DIRECTIONS
Please set down exactly the lines from the one that contains "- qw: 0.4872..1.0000" through the end of the material, leaving out every picture.
Content starts
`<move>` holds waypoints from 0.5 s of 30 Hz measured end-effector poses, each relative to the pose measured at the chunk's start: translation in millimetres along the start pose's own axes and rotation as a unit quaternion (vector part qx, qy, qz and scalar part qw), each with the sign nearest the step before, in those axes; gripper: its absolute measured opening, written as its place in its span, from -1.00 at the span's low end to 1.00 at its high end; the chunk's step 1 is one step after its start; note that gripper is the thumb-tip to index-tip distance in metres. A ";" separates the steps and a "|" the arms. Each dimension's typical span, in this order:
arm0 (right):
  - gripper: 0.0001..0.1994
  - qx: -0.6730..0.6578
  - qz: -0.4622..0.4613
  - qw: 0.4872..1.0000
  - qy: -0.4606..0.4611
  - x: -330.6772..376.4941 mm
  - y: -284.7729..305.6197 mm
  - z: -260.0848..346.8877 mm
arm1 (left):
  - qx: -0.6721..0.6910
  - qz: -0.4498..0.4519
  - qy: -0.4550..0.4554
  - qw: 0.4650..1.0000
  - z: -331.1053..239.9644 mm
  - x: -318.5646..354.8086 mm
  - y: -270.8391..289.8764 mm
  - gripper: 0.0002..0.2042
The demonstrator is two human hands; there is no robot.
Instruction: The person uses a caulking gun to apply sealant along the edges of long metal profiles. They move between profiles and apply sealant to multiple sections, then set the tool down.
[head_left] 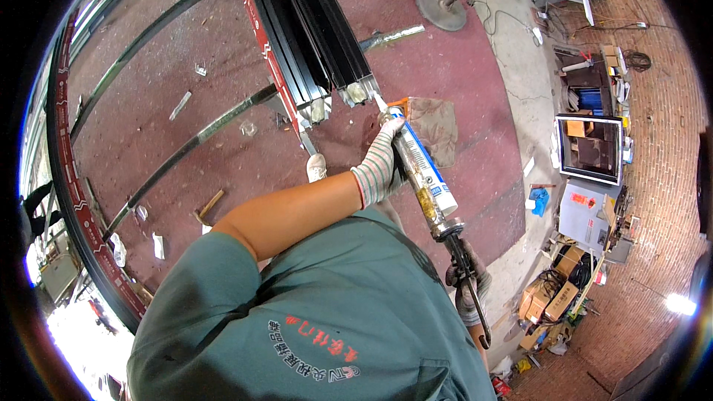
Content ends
ANSWER BOX
  - qw: 0.4872..1.0000
  - qy: -0.4606..0.4611
  - x: -330.6772..376.4941 mm
  - y: -284.7729..305.6197 mm
  - z: -260.0848..346.8877 mm
arm1 (left):
  - qx: -0.6721..0.6910
  - qz: -0.4498..0.4519
  - qy: -0.4550..0.4554
  - qw: 0.4650..1.0000
  - z: -331.1053..239.9644 mm
  - x: -318.5646..354.8086 mm
  - y: -270.8391..289.8764 mm
  - gripper: 0.0002..0.2042
The demonstrator is two human hands; there is no robot.
Instruction: The person uses a caulking gun to apply sealant along the edges of long metal profiles. They move between profiles and apply sealant to multiple sections, then set the tool down.
[head_left] 

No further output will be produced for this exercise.